» DIRECTIONS FOR THIS TASK
Which lines in the records below contain the word "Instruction"? Copy each of them.
++++ PROVIDED ENTRIES ++++
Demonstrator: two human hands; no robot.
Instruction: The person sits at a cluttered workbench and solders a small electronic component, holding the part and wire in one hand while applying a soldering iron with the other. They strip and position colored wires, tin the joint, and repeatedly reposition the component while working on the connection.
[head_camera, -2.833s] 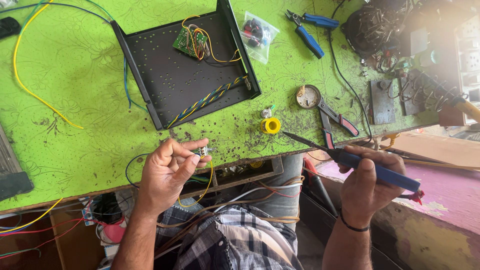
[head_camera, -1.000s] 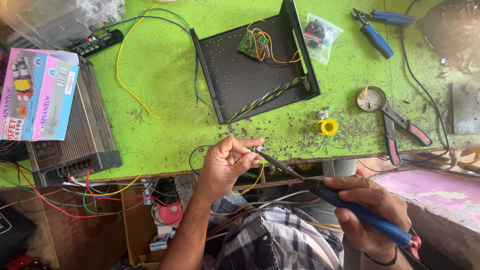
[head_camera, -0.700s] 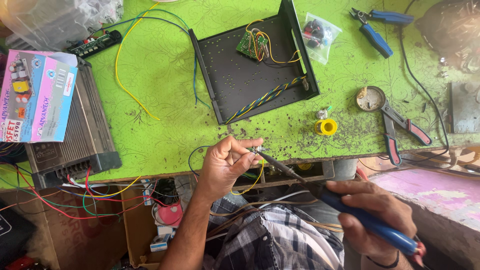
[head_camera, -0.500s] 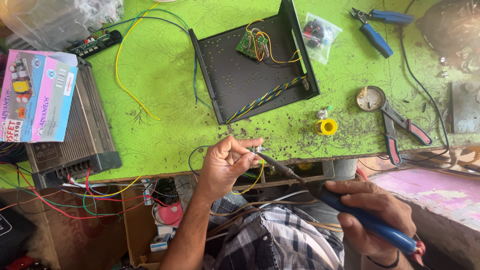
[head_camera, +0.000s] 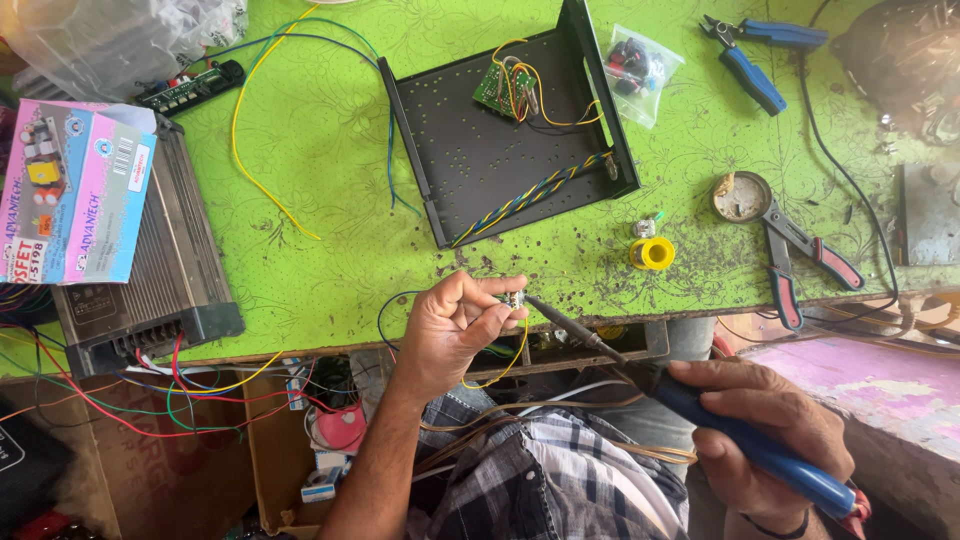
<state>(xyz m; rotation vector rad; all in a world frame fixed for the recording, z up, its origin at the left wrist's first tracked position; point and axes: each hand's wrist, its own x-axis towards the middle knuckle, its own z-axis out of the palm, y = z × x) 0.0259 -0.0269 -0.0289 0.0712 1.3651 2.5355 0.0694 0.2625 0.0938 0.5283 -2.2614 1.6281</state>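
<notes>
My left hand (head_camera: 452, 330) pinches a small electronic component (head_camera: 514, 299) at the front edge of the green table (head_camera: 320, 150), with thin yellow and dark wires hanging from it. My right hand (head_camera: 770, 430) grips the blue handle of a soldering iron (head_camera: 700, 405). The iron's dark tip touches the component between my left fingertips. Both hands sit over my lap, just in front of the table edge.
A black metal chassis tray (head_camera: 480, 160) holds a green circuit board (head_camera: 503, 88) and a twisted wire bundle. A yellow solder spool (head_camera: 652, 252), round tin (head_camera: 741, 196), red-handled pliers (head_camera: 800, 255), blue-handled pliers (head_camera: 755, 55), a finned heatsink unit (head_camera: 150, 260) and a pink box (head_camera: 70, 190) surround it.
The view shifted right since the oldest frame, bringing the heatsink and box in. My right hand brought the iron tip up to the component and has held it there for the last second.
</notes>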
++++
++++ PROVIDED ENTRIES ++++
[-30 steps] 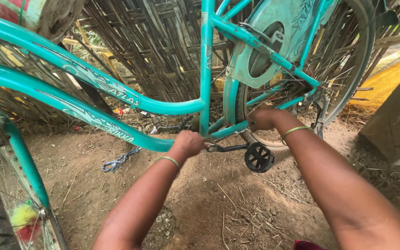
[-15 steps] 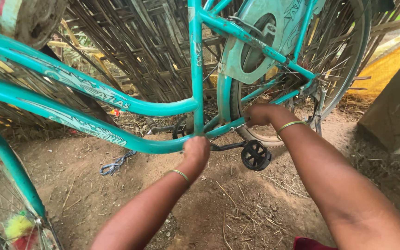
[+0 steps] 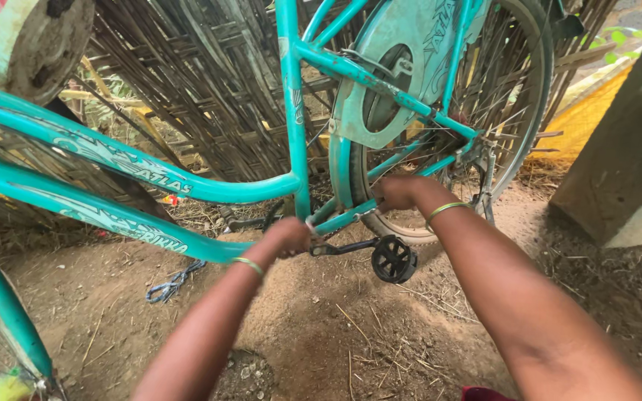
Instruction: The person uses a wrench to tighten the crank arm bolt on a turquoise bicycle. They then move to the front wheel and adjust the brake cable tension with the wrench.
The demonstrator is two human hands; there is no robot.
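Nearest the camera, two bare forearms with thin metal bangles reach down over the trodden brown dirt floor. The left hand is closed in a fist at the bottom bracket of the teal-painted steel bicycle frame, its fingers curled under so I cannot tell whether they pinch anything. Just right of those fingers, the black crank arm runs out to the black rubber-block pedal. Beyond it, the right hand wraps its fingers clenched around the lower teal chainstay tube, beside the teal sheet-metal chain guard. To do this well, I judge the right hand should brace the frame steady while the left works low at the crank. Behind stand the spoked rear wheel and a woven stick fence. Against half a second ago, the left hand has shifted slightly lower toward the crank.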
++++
» OUTPUT OF THE TASK
Instruction: The person sits at a cluttered workbench and solders a small electronic component, holding the part and wire in one hand while applying a soldering iron with the other. They strip and position colored wires, tin the joint, and repeatedly reposition the component while working on the connection.
Instruction: The person uses a wrench to tighten the crank arm bolt on a turquoise bicycle. They then move to the front wheel and adjust the brake cable tension with the wrench.

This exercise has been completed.